#### The problem
Only one stretch of the data below is wanted: the lines starting at the one with "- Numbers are" and ending at the one with "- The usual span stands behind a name", both included, given again exactly.

(Extracted data entries)
◇ ◇ ◇ ◇ ◇ ◇ ◇

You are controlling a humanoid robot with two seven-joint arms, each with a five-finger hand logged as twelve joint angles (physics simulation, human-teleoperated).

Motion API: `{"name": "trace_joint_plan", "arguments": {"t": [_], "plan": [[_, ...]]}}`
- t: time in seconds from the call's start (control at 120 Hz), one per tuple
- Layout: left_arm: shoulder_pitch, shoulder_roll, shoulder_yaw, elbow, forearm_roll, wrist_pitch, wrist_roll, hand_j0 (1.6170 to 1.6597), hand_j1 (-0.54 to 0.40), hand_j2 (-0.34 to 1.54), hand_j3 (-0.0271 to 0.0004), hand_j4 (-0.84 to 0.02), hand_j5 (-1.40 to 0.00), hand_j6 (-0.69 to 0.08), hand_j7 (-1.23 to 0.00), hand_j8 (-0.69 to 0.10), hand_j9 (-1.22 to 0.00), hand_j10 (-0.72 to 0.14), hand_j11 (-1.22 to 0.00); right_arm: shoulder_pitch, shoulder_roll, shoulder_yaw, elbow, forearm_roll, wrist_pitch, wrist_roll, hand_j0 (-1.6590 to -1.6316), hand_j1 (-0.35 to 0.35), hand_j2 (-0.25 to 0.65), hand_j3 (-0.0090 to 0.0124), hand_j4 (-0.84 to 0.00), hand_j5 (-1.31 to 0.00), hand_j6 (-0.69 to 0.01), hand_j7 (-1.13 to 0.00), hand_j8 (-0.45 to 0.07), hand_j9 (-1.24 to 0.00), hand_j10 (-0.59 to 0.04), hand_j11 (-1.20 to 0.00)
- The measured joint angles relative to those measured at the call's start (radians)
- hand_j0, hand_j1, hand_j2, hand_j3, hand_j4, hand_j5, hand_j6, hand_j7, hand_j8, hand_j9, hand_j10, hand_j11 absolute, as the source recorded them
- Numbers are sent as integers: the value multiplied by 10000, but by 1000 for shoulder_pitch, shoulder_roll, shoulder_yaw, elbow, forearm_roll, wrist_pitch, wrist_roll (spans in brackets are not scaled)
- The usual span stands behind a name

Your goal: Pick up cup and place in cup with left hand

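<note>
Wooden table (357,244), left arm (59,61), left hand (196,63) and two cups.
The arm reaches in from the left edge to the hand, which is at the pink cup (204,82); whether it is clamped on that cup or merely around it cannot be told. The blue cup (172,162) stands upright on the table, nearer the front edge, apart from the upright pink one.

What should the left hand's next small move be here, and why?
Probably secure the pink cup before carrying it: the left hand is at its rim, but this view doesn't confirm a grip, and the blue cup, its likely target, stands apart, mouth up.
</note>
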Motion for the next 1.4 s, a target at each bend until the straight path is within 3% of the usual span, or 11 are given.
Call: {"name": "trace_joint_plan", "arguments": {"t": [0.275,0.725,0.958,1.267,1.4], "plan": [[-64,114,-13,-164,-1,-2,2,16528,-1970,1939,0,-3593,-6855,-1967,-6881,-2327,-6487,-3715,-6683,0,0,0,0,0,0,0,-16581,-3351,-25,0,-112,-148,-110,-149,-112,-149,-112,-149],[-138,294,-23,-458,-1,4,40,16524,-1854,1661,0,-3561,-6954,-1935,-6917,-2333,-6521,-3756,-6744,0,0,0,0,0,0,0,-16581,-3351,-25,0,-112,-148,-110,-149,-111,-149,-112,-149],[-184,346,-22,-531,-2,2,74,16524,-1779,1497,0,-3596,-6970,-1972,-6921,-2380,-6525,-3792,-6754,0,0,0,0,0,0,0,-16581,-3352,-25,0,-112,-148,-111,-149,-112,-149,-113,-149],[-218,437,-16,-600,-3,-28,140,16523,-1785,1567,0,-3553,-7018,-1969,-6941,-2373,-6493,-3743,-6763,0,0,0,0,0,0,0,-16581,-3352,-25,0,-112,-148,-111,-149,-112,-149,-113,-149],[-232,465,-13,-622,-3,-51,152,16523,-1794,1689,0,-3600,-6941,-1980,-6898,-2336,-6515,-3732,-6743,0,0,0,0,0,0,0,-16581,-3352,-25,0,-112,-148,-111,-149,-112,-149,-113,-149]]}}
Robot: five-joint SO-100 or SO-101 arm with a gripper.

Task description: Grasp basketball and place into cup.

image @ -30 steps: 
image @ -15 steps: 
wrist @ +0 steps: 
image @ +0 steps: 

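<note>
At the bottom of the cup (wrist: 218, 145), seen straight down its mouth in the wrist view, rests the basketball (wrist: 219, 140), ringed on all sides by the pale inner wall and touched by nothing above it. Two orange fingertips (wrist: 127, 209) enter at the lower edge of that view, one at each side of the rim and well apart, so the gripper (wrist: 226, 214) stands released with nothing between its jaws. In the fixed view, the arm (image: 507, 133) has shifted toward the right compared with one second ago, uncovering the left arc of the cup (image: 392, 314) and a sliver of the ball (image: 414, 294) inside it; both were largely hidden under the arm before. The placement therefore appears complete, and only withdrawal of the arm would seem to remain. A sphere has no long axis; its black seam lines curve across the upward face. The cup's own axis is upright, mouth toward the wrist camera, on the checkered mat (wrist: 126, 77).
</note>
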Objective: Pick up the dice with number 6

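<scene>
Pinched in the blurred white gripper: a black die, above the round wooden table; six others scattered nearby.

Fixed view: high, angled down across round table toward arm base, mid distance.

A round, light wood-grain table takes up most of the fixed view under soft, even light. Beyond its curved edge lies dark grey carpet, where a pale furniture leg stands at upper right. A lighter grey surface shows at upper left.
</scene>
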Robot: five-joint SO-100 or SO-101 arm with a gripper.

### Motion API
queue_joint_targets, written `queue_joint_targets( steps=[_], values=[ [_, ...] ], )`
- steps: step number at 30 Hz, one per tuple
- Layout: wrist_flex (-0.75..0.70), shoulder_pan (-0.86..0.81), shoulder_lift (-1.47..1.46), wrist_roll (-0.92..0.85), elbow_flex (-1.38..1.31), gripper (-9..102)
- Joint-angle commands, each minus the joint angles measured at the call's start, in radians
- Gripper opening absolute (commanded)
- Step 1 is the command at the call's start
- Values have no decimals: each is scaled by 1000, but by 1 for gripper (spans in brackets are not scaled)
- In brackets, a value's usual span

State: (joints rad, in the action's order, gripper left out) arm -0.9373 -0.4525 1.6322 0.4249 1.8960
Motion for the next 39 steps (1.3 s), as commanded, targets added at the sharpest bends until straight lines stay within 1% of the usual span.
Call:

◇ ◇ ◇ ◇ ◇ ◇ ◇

#### Answer below
- Numbers are sent as integers: the value multiplied by 10000, but by 1000 for shoulder_pitch, shoulder_roll, shoulder_yaw, elbow, forearm_roll, wrist_pitch, wrist_roll (spans in brackets are not scaled)
- The usual span stands behind a name

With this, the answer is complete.